Carl Gustaf Verner von Heidenstam (6 July 1859 – 20 May 1940) was a Swedish poet, novelist and laureate of the 1916 Nobel Prize in Literature. He was a member of the Swedish Academy from 1912. His poems and prose work are filled with a great joy of life, sometimes imbued with a love of Swedish history and scenery, particularly its physical aspects.
Early life
Verner von Heidenstam was born in Olshammar, Örebro County, on 6 July 1859 to a noble family. Von Heidenstam was the son of Gustaf von Heidenstam, an engineer, and Magdalena Charlotta von Heidenstam (née Rütterskiöld). He was educated at Beskowska skolan in Stockholm.
He studied painting in the Academy of Stockholm but soon left because of ill health. He then traveled extensively in Europe, Africa and the Orient.
Literary career
He was at once greeted as a poet of promise on the publication of his first collection of poems, Vallfart och vandringsår (Pilgrimage: the Wander Years, 1888). It is a collection of poems inspired by his experiences in the orient and marks an abandonment of naturalism that was dominant then in Swedish literature.
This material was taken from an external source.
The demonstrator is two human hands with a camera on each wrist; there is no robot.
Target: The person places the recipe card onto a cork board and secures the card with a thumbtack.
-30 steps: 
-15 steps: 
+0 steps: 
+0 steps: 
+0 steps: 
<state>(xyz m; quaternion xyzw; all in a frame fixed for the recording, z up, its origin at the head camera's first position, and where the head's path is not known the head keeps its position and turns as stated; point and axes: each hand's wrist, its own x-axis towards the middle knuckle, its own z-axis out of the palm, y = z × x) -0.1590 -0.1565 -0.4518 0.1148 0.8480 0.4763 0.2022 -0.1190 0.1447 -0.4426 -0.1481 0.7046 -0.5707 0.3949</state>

His love for beauty is also shown by the long narrative poem Hans Alienus (1892). Dikter ("Poems", 1895) and Karolinerna (The Charles Men, 2 vols., 1897–1898), a series of historical portraits of King Charles XII of Sweden and his cavaliers, shows a strong nationalistic passion. English translations of short stories from Karolinerna can be found in the American-Scandinavian Review (New York), May 1914, November 1915, and July 1916. The two volumes of Folkunga Trädet (The Tree of the Folkungs, 1905–07) are the inspired, epic story of a clan of Swede chieftains in the Middle Ages.